As you probably know, the Kansas City Chiefs defeated the San Francisco 49ers in this year’s Super Bowl, coming back in the 4th quarter for a surprise win. But what you may not have head is that the American Muslim community scored their own win namely with Coach Robert Saleh who is the first person of Arab American descent to serve as the defensive coordinator for a Super Bowl team.
Saleh, who is Muslim Arab-American (his parents hail from Lebanon), grew up in Dearborn, Michigan — a town with not only one of the largest Muslim populations in the United States, but a place where football is king. Fouad Zaban has coached at Fordson High School for the past 14 seasons and says that “the community just rallies around football. You’d have to come here to even understand it.” Coach Saleh graduated from the school in 1997 and says that Fordson is “one of the top-10 winning programs in the history of the state of Michigan public schools.” Zaban says that Saleh often comes back to the high school to support the current team.

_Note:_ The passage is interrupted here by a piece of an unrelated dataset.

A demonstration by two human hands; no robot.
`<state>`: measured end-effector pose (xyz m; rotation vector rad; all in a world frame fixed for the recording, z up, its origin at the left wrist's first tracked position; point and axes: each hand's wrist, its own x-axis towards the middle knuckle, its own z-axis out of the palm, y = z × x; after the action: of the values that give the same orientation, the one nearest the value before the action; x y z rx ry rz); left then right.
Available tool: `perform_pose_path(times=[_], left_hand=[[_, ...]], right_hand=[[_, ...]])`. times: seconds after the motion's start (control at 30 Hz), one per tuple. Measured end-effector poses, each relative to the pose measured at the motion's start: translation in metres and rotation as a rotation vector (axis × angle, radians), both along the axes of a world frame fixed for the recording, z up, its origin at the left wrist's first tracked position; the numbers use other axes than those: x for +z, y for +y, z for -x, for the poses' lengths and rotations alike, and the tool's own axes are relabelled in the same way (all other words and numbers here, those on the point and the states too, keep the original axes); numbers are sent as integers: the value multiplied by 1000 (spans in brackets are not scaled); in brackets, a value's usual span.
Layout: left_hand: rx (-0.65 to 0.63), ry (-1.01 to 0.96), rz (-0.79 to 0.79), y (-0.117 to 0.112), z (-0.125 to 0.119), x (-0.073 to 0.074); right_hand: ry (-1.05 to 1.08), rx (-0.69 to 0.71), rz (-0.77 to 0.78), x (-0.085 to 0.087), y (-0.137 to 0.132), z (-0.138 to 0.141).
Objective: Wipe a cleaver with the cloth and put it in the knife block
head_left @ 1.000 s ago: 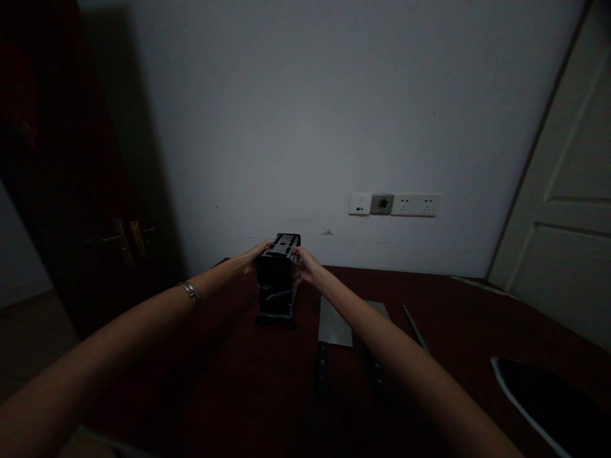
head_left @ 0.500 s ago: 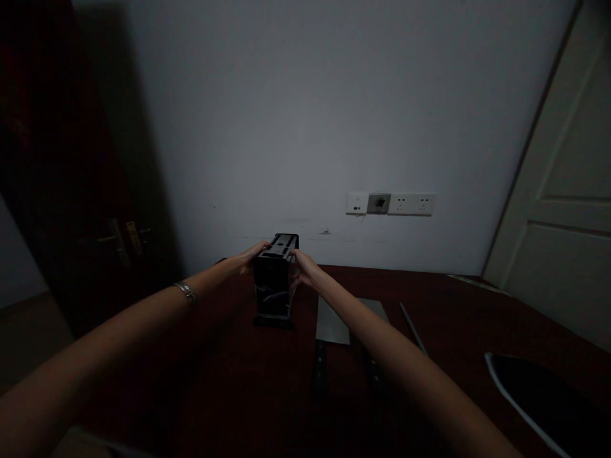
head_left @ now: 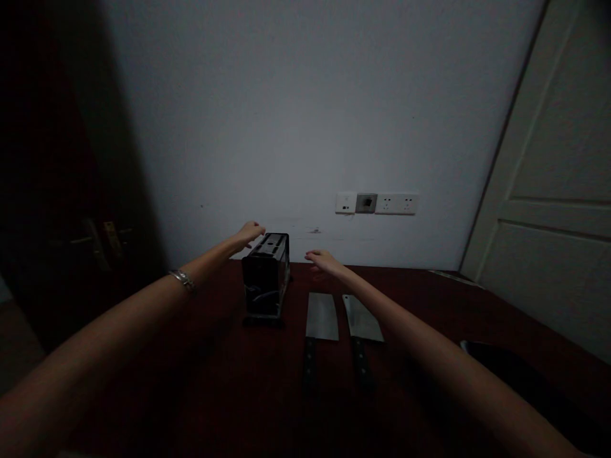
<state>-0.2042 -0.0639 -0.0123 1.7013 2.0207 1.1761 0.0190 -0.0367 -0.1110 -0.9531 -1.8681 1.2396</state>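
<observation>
A black knife block (head_left: 261, 286) with a slotted metallic top stands upright on the dark red table. My left hand (head_left: 249, 234) is just above and beside its far left top edge, fingers loosely apart and holding nothing; whether a fingertip touches the block I cannot tell. To the right of the block, apart from it, my right hand (head_left: 323, 261) hovers with bent, parted fingers and nothing in them. Below that hand lie two cleavers side by side, a left cleaver (head_left: 322, 318) and a right cleaver (head_left: 363, 319), both with black riveted handles toward me.
A dark object with a pale rim (head_left: 506, 369) lies at the right of the table (head_left: 229, 381), partly behind my right forearm. Behind the table rises a pale wall with a row of sockets (head_left: 377, 203). Doors stand on both sides, the left one with a handle (head_left: 102, 242).
Both hands have let go of the knife block and moved apart, the left up, the right to the right. More of the right cleaver shows. The view has shifted slightly to the right.
</observation>
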Motion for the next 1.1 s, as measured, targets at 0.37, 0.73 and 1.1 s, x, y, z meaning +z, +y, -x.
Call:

Dawud Walid, the executive director at the Council on American-Islamic Relations-Michigan, makes the point that the impact and influence of Saleh’s position is greatly significant. “The sports world has perhaps a much larger effect on pop culture than those other avenues of influence. So Coach Saleh doing what he does, and his affiliation with the NFL and having a high profile, will have influence, many of us believe, on how a number of Americans will perhaps look at Muslims in a different light. There are some people who would conclude that Muslims are Americans like everyone else, with some of the same aspirations as well as pastimes.”
Coach Zaban says that while it’s great to celebrate that Saleh is a Muslim Arab-American, he is more than just his faith and ethnicity. “The thing about Robert that I think is being lost is the kind of person that he is. He’s a terrific, down-to-earth human being. He’s a big honcho now in the NFL, but you’d never know it. He’s a family man, he loves his community and he loves Fordson high school.”